→ TASK REQUIREMENTS
Using the records below, quote only the span that opens with the line containing "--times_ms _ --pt" and closes with the line containing "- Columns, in", exactly and inclusively.

++++++++

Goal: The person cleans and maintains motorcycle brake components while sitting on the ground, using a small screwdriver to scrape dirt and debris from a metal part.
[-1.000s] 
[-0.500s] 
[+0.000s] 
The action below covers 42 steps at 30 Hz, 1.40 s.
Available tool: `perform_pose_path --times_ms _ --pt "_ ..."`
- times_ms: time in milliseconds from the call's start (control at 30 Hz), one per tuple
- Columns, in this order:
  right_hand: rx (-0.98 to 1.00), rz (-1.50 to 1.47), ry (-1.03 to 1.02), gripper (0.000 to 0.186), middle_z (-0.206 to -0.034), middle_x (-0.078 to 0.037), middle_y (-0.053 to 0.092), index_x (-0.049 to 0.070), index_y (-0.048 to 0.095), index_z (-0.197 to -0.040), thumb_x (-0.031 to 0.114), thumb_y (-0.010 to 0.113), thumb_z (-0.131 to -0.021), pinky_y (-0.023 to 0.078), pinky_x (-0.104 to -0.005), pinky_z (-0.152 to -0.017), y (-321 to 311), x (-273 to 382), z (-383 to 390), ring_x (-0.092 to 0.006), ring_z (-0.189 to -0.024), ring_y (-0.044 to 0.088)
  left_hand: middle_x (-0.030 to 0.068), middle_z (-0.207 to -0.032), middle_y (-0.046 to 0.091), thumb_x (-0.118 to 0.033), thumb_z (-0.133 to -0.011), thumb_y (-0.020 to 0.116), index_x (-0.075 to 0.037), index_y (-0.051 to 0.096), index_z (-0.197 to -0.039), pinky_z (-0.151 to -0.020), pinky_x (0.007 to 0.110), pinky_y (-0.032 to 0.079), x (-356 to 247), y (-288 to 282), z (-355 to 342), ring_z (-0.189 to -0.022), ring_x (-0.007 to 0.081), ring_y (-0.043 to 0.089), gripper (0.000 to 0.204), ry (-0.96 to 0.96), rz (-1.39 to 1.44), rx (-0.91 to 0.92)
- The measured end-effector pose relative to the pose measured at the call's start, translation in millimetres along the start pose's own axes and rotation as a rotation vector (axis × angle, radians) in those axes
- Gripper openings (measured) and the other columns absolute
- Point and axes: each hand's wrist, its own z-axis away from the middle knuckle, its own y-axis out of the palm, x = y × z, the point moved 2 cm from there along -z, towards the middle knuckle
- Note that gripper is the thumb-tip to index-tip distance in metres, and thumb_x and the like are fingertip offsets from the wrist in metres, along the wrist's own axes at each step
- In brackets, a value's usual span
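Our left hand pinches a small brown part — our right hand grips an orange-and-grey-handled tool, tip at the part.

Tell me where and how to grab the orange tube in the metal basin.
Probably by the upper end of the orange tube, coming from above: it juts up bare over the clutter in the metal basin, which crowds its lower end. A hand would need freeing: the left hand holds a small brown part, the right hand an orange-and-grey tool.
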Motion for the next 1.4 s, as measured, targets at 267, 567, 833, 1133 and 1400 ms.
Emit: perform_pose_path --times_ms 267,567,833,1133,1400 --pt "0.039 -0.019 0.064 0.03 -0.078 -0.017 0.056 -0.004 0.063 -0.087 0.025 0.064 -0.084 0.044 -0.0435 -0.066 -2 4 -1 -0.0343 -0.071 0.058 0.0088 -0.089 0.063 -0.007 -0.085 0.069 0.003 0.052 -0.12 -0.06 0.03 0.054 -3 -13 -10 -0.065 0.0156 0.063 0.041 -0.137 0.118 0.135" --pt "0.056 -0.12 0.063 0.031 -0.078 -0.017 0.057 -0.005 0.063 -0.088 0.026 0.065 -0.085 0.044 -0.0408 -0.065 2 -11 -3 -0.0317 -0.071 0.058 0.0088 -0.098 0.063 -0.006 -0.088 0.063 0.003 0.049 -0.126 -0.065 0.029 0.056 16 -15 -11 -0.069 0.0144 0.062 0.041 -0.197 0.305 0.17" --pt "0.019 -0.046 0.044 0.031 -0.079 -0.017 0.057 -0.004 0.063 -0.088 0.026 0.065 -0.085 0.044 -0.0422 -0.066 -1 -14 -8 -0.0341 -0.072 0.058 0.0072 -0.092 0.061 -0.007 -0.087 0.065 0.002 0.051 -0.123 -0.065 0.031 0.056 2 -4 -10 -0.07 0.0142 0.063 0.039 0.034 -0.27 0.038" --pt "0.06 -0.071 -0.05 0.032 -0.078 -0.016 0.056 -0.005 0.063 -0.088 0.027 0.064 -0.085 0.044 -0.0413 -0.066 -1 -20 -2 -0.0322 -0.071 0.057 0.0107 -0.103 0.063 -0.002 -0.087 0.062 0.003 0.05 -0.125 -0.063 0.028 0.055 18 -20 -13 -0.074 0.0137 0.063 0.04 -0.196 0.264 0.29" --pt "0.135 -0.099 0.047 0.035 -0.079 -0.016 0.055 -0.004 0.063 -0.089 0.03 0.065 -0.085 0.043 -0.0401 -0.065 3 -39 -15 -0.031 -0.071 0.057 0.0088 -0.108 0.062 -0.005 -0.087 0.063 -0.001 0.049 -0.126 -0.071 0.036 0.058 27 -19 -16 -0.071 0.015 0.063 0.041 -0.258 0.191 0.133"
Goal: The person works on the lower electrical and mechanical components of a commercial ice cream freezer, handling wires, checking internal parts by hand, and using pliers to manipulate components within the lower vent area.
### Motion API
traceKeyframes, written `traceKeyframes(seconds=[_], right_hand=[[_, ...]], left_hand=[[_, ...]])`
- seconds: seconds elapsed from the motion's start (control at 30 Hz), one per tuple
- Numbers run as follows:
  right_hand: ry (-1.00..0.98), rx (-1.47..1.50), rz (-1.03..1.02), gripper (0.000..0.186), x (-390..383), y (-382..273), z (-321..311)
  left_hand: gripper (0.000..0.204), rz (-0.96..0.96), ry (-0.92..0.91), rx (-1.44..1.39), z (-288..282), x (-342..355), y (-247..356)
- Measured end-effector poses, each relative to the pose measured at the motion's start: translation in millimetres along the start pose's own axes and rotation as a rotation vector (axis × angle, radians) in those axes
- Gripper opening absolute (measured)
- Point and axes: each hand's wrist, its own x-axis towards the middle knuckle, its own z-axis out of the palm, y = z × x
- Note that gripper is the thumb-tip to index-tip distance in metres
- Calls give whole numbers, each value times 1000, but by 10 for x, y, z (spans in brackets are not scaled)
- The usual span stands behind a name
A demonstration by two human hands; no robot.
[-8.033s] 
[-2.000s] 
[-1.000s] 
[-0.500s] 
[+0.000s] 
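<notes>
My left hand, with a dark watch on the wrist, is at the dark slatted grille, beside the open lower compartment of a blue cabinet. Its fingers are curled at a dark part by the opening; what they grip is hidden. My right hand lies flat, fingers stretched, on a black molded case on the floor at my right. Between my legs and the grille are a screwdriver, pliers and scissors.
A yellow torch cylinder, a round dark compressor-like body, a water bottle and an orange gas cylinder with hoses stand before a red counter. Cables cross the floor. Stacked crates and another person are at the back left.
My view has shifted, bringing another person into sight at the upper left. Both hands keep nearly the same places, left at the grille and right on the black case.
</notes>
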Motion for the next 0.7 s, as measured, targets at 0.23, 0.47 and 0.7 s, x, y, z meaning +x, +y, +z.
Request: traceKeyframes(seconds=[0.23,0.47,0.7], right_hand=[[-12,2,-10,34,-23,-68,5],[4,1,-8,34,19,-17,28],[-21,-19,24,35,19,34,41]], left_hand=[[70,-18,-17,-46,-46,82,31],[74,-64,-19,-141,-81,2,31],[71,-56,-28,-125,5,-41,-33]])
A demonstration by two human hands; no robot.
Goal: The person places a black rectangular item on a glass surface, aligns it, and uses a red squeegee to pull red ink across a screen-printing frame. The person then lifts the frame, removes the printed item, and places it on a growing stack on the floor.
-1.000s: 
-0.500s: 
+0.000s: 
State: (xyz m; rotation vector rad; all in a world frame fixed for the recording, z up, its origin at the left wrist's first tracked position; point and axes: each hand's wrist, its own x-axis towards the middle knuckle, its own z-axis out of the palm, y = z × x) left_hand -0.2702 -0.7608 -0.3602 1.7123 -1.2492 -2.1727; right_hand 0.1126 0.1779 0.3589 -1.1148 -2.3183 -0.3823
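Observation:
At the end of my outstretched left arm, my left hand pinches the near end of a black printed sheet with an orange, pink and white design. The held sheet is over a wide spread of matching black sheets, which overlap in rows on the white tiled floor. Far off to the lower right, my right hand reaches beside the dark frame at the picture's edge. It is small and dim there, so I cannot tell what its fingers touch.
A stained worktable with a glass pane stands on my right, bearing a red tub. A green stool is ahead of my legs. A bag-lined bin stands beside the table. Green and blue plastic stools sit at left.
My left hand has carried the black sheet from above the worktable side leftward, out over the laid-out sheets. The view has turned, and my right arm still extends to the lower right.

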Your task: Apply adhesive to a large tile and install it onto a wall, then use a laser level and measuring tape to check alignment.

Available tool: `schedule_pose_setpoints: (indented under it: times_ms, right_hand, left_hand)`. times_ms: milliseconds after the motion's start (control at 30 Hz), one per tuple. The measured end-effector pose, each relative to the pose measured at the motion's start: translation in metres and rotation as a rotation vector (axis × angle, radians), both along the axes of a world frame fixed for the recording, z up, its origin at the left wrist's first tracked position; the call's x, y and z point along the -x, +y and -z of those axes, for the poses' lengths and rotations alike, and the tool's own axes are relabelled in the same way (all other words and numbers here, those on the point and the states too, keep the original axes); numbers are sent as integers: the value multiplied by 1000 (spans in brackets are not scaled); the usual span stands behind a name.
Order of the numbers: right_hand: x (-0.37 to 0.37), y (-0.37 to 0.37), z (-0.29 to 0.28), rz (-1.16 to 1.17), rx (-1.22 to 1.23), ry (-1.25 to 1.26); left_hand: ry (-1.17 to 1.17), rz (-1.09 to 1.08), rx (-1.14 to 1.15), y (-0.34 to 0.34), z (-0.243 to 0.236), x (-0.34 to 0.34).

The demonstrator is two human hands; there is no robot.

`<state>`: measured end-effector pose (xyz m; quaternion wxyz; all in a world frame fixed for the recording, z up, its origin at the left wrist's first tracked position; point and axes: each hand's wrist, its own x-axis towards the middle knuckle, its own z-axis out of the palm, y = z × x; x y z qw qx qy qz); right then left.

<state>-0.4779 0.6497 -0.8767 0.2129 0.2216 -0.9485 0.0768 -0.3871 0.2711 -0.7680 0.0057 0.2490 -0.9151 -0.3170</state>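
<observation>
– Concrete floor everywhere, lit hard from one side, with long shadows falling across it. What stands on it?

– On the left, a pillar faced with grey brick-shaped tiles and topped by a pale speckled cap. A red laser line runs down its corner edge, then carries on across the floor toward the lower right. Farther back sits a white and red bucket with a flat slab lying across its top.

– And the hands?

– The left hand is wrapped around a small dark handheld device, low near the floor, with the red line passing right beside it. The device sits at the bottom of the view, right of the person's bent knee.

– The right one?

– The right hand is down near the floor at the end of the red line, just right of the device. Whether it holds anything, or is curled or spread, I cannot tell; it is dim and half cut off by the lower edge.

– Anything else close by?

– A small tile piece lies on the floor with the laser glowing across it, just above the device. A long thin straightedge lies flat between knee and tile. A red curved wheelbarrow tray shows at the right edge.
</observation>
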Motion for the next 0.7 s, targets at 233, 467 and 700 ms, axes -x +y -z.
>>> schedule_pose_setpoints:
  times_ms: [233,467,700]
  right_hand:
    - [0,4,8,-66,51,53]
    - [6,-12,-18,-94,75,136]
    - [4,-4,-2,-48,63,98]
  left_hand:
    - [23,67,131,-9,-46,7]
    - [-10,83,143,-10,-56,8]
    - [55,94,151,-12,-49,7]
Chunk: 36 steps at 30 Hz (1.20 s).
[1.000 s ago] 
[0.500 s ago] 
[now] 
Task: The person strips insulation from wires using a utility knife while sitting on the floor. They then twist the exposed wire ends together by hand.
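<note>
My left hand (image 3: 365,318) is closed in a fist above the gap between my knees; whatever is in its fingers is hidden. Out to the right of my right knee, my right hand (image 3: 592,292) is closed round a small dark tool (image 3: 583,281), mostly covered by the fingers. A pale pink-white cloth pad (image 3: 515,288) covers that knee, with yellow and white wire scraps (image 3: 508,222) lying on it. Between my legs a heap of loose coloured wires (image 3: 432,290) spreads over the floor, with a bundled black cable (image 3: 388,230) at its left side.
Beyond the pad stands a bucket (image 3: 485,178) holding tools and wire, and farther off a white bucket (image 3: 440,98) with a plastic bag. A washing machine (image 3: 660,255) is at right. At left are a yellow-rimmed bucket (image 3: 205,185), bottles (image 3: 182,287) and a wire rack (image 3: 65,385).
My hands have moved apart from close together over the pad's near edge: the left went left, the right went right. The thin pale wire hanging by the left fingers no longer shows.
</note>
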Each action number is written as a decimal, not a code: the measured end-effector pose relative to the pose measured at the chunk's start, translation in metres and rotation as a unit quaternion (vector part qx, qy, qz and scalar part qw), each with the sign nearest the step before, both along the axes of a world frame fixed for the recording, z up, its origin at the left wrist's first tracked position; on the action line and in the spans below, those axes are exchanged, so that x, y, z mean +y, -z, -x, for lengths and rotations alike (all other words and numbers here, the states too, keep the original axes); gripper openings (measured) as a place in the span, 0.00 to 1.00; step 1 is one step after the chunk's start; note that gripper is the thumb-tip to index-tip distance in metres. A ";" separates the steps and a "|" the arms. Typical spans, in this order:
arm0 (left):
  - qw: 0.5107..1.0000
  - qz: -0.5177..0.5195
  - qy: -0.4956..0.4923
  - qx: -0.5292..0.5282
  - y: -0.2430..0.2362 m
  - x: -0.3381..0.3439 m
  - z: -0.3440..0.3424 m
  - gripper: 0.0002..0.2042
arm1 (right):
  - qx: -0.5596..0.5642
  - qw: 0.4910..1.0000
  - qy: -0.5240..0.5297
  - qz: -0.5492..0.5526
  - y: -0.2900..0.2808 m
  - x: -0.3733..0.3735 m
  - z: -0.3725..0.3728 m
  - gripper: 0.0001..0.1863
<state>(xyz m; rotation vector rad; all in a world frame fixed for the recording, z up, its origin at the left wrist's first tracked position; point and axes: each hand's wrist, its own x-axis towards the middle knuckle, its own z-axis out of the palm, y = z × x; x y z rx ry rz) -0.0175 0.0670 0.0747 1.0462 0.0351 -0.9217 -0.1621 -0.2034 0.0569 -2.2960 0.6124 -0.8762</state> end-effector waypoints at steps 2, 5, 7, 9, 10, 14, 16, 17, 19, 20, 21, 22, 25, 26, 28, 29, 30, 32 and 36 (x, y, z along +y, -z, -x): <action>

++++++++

→ TASK SOLUTION
Available tool: `perform_pose_path --times_ms _ --pt "_ ..."`
- times_ms: time in milliseconds from the call's start (control at 30 Hz), one per tuple
- Columns, in this order:

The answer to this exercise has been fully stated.